Glycogen extraction ZOO 120

The liver was homogenized using blender. It was then weighed and placed in a 125-mL Erlenmeyer flask.
Afterwards, 30% hot aqueous KOH was added and the resulting mixture was heated in a boiling water
bath for one hour. After heating, the mixture was added with 15 mL distilled water and was transferred
to a 250-mL Erlenmeyer flask. To precipitate the glycogen, 30mL of 95% ethanol was added. The mixture
was allowed to cool to room temperature and stood in an ice bath for 20 minutes. It was then
transferred into centrifuge tubes and centrifuged 5000 rpm for 5 minutes. The precipitate with the
glycogen was collected and dissolved with 6mL of cold 10% TCA solution. The mixture was centrifuged
again for 5 minutes and the supernatant was then collected. To recover the glycogen, 15mL of 95%
ethanol was added. The mixture was placed in an ice bath for 10 minutes and was then centrifuged for 5
minutes to collect the glycogen precipitate. The collected precipitate was dissolved with 10mL absolute
ethanol and added with 8mL distilled water to reprecipitate the glycogen. The mixture was stood in an
ice bath and centrifuged for 5 minutes to collect the precipitate. The precipitate was then washed with
4mL diethyl ether and was allowed to dry in a pre-weighed watch glass. After drying, the isolated
glycogen precipitate was weighed.

For the preparation of the standard curve, 2.0mM of glucose solution was used as the stock solution.
Seven test tubes were then added with different concentration of the stock solution. The amount of
glucose and distilled water (in mL) used were as follows, respectively: T1 – 0.0, 1.0; T2 – 0.1,0. 90; T3-
0.2, 0.80; T4 – 0.4, 0.6; T5 – 0.6, 0.4; T6 – 0.8, 0.2; T7 – 1.0, 0.0.

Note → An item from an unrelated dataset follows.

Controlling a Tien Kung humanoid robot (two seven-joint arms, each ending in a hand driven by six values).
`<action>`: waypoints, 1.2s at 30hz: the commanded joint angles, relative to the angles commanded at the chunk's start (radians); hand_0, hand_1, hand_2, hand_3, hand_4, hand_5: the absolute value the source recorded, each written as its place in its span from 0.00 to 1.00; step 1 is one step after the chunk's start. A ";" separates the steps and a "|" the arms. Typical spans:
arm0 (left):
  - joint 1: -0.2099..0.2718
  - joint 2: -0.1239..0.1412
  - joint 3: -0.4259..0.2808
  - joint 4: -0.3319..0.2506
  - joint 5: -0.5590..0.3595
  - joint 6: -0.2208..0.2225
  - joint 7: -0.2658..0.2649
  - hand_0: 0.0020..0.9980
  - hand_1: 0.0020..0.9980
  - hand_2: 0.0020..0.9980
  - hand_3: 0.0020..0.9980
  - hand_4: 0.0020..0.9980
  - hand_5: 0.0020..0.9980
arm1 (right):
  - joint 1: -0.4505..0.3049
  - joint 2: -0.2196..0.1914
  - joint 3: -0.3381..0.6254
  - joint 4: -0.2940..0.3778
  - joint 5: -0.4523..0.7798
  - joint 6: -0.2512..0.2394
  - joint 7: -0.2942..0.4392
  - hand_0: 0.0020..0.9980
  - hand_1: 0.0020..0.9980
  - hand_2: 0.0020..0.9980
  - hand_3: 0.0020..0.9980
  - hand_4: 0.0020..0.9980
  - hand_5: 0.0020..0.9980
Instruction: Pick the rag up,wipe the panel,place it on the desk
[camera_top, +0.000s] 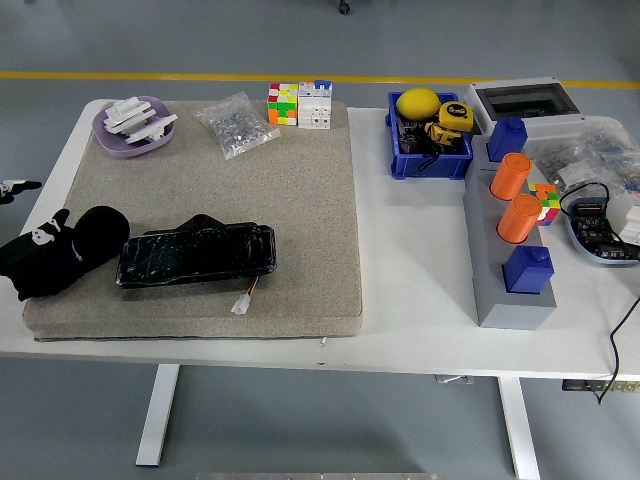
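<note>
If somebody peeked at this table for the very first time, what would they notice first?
Probably the two bright orange cylinders standing on the long grey block on the right side of the table. Next, the shiny black panel lying on the big grey mat near the front left, with the robot's black left hand and a black rag just beside it. At the back sits a yellow ball in a blue bin.

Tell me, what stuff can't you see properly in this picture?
- Head view: the left hand is black against the black rag; its grip cannot be told.
- Right hand: outside the picture.
- Clear bag: contents too small.
- Black panel: its wrapping hides the surface.
- Grey tray: cut by the right edge.
</note>
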 joint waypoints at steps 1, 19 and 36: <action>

A 10mg/mL glycogen stock solution was prepared using 50mg of the isolated glycogen added in a 50mL
beaker and diluted with 5mL distilled water. Eight test tubes were used with varying concentration of
glycogen. Test tube 1 had 0.4mL distilled water, test tube 2 had both 0.6mL distilled water and 0. 4mL
glycogen solution, while test tubes 3-8 each had 0.4mL glycogen solution. Afterwards, all test tubes
except test tube 2 were added with 0.60mL of 2N HCl. Test tubes 1 and 2 were finally added with 1mL of
1.2N NaOH solution and were allowed to stand in room temperature. Meanwhile, test tubes 3-8 were
placed in a boiling water bath. Test tubes 3-8 were removed at 5-minute intervals which started from 5
minutes after boiling. Each of test tubes 3-8 was added with 1mL of 1.2N NaOH immediately after
removing from the water bath at a specified time. All the test tubes were then diluted with 8mL distilled
water and were mixed using a vortex mixer. A 0.5 mL aliquot from each of the samples was obtained and
diluted again to a final volume of 1.0 mL using distilled water and was mixed using a vortex mixer.

Both the standard solution and the samples were assayed using Nelson’s assay. For all the test tubes of
the standard and the sample, 1.0 mL of Nelson’s reagent was added. The tubes were covered with
marbles and were placed in a boiling water bath for 20 minutes. They were then cooled to room
temperature and added with 1mL arsenomolybdate reagent. Afterwards, the tubes were mixed using a
vortex mixer and were allowed to stand for 5 minutes at room temperature. And finally, 7mL distilled
water was added to each test tubes and again mixed using a vortex mixer.

Using the spectrophotometer, the absorbance of the standards and the samples were read at 510nm.
The standard curve was graphed by plotting the absorbance at 510 nm versus the glucose concentration.
Meanwhile, the content of the glucose in the hydrolyzed glycogen was obtained through interpolating its
absorbance values on the ẋ of the standard curve.